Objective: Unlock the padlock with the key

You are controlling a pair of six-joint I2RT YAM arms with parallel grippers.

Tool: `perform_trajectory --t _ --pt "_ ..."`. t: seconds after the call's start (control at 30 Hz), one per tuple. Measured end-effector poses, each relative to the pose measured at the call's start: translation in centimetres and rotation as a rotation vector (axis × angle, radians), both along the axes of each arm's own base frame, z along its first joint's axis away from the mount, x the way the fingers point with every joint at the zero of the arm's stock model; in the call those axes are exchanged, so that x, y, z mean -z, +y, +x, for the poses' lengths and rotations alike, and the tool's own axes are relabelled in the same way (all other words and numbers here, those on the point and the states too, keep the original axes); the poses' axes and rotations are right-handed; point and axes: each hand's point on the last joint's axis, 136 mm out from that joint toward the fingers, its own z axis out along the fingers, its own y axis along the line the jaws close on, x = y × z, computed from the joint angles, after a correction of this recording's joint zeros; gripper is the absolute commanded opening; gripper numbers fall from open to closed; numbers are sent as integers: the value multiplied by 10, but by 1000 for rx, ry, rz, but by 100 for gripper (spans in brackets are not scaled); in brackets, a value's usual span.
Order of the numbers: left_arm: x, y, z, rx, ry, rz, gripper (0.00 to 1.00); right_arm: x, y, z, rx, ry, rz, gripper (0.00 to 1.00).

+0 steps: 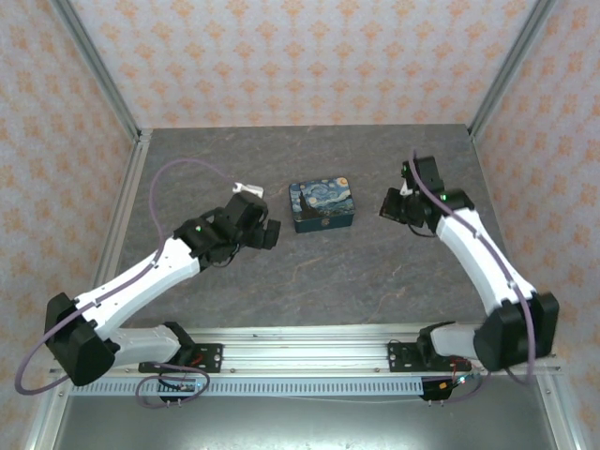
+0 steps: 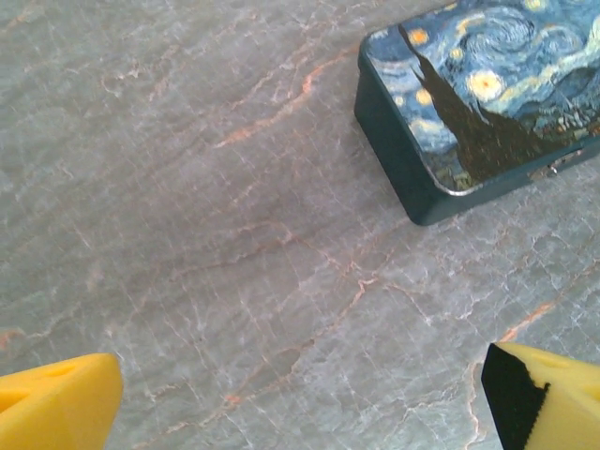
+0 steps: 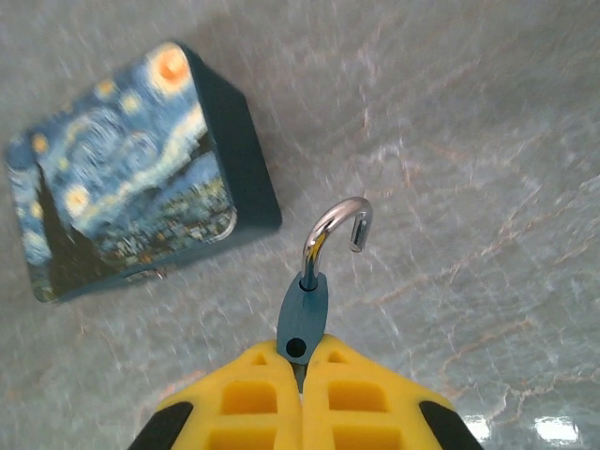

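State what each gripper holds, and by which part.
The right gripper pinches the padlock by its blue body; the left gripper holds nothing.

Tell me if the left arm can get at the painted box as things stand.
Probably yes. The left gripper is open, and only bare table lies between it and the box; the right gripper holds the padlock on the far side.

White arm links w/ blk joints, purple cables, yellow end effector fingers
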Motion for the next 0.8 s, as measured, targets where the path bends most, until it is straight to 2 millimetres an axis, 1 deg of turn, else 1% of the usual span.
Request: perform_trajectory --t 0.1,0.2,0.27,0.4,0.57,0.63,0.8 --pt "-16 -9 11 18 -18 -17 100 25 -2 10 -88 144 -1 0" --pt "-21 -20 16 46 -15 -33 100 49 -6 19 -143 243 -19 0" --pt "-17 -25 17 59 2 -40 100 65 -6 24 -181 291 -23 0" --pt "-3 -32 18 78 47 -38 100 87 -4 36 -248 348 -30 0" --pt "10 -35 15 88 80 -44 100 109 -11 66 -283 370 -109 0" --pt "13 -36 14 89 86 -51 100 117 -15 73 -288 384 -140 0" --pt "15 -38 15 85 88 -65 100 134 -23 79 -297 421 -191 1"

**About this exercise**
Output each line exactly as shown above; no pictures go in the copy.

**The completed task**
Objective: Unlock the padlock with the key

You are controlling a pair of six-joint I2RT YAM arms with parallel grippers.

Tool: `perform_trajectory --t _ --pt "_ ..."`. t: seconds after the call's start (control at 30 Hz), one per tuple. Measured end-effector poses, each relative to the pose measured at the call's start: translation in centimetres and rotation as a rotation vector (axis × angle, radians), both along the axes of each arm's own base frame, z along its first joint's axis away from the mount, x the way the fingers point with every joint at the zero of the arm's stock model; in the call those axes are exchanged, so that x, y, z mean -z, +y, +x, for the poses' lengths and rotations alike, and the tool's own axes are relabelled in the same way (all other words and numbers here, those on the point and the states too, keep the original axes); the poses' axes and rotations are right-handed; point and axes: each hand's point on the last joint's axis, 136 mm out from that joint toward the fingers, its own z axis out along the fingers, its own y axis along the line the jaws close on, x = y × z, computed from the joint angles, after a correction of this recording's joint zeros; gripper is the absolute commanded opening; gripper numbers fall from open to closed; numbers are sent as integers: the value multiplied by 10, but by 1000 for rx, ry, rz, but by 100 for gripper (spans in brackets are not scaled); in brackets, a value's usual span.
Order of the numbers: left_arm: x, y, z, rx, ry, rz, gripper (0.00 to 1.00); right_arm: x, y, z, rx, ry, rz, gripper (0.00 to 1.00).

+0 steps: 
+0 steps: 
+0 steps: 

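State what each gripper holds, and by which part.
The right gripper pinches the padlock by its blue body; the left gripper holds nothing.

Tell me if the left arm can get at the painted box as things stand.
Probably yes. The left gripper is open, and only bare table lies between it and the box; the right gripper holds the padlock on the far side.

White arm links w/ blk joints, purple cables, yellow end effector fingers
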Motion for the next 0.8 s, as measured, targets where the path bends most, until it is straight to 2 millimetres an axis, 1 deg of turn, else 1% of the usual span.
Request: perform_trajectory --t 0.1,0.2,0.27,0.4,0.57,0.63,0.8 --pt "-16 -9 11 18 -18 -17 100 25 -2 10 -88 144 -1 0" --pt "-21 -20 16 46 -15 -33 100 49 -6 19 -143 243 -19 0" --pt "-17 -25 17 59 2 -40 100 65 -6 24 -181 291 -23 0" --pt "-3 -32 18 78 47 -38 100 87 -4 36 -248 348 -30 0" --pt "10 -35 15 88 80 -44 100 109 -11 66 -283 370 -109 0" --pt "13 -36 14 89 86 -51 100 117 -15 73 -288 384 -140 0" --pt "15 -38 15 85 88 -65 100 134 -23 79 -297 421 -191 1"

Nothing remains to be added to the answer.